- [Directions]: Exact copy, pictures excluded: reproduce every record below.
------------
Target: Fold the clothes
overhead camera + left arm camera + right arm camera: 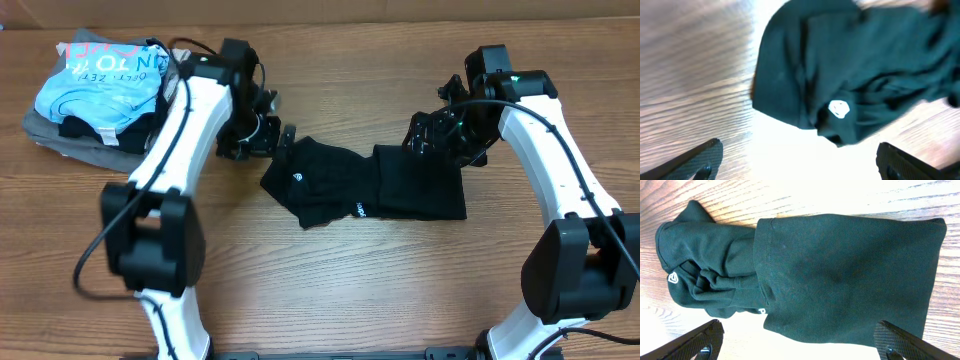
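Observation:
The clothes (365,186) are one black garment lying bunched and partly folded in the middle of the wooden table, with a small white logo (297,179) near its left end. My left gripper (278,140) hovers just off the garment's upper left corner. In the left wrist view the garment (865,65) and logo (839,109) lie ahead of the gripper (800,162), which is open and empty. My right gripper (428,135) stands over the garment's upper right edge. The right wrist view shows the folded cloth (840,275) spread ahead of the gripper (797,345), open with nothing held.
A pile of other garments sits at the back left corner: a light blue printed shirt (100,75) on grey folded clothes (70,140). The table's far edge (350,22) runs along the top. Bare wood (380,290) lies in front of the black garment.

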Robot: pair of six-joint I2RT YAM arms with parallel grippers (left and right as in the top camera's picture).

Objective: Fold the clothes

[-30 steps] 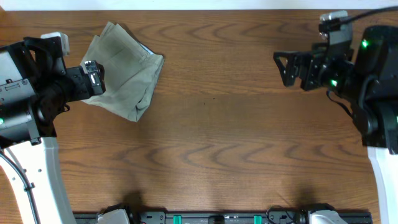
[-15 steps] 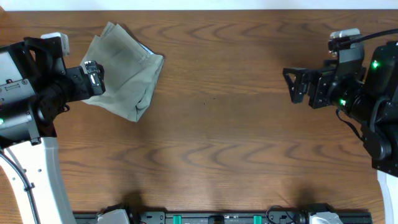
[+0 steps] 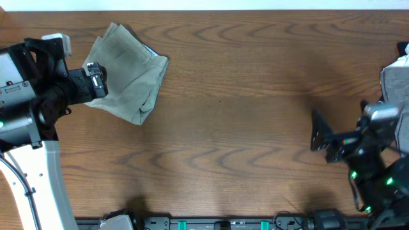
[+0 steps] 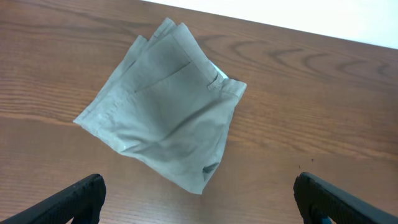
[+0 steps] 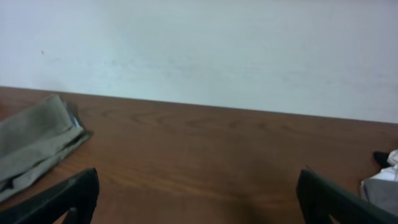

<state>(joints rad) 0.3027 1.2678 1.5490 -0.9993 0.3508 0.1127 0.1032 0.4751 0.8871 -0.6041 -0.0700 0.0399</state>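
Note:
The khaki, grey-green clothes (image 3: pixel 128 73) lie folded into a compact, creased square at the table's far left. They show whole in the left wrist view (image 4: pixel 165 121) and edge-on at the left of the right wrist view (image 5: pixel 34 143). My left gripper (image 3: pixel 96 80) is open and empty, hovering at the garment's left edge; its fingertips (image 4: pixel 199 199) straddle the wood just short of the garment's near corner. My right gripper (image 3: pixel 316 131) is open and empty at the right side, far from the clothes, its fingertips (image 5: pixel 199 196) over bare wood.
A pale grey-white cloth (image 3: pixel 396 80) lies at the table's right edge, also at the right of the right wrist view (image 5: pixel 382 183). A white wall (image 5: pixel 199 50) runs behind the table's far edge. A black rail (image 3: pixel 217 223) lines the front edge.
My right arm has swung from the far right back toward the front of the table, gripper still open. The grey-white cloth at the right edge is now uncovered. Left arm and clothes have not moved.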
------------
- [Response for this exercise]:
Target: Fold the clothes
overhead camera + left arm camera + right arm camera: 
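Observation:
The clothes (365,186) are one black garment lying bunched and partly folded in the middle of the wooden table, with a small white logo (297,179) near its left end. My left gripper (278,140) hovers just off the garment's upper left corner. In the left wrist view the garment (865,65) and logo (839,109) lie ahead of the gripper (800,162), which is open and empty. My right gripper (428,135) stands over the garment's upper right edge. The right wrist view shows the folded cloth (840,275) spread ahead of the gripper (797,345), open with nothing held.
A pile of other garments sits at the back left corner: a light blue printed shirt (100,75) on grey folded clothes (70,140). The table's far edge (350,22) runs along the top. Bare wood (380,290) lies in front of the black garment.
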
Robot: pair of six-joint I2RT YAM arms with parallel grippers (left and right as in the top camera's picture).

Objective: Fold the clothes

[-30 steps] 
[-15 steps] 
[+0 steps] 
[+0 steps] 
[+0 steps] 

<state>(joints rad) 0.3027 1.2678 1.5490 -0.9993 0.3508 0.1127 0.1032 0.4751 0.8871 -0.6041 -0.0700 0.0399</state>
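Note:
The khaki, grey-green clothes (image 3: pixel 128 73) lie folded into a compact, creased square at the table's far left. They show whole in the left wrist view (image 4: pixel 165 121) and edge-on at the left of the right wrist view (image 5: pixel 34 143). My left gripper (image 3: pixel 96 80) is open and empty, hovering at the garment's left edge; its fingertips (image 4: pixel 199 199) straddle the wood just short of the garment's near corner. My right gripper (image 3: pixel 316 131) is open and empty at the right side, far from the clothes, its fingertips (image 5: pixel 199 196) over bare wood.
A pale grey-white cloth (image 3: pixel 396 80) lies at the table's right edge, also at the right of the right wrist view (image 5: pixel 382 183). A white wall (image 5: pixel 199 50) runs behind the table's far edge. A black rail (image 3: pixel 217 223) lines the front edge.
My right arm has swung from the far right back toward the front of the table, gripper still open. The grey-white cloth at the right edge is now uncovered. Left arm and clothes have not moved.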

That is the complete output for this exercise.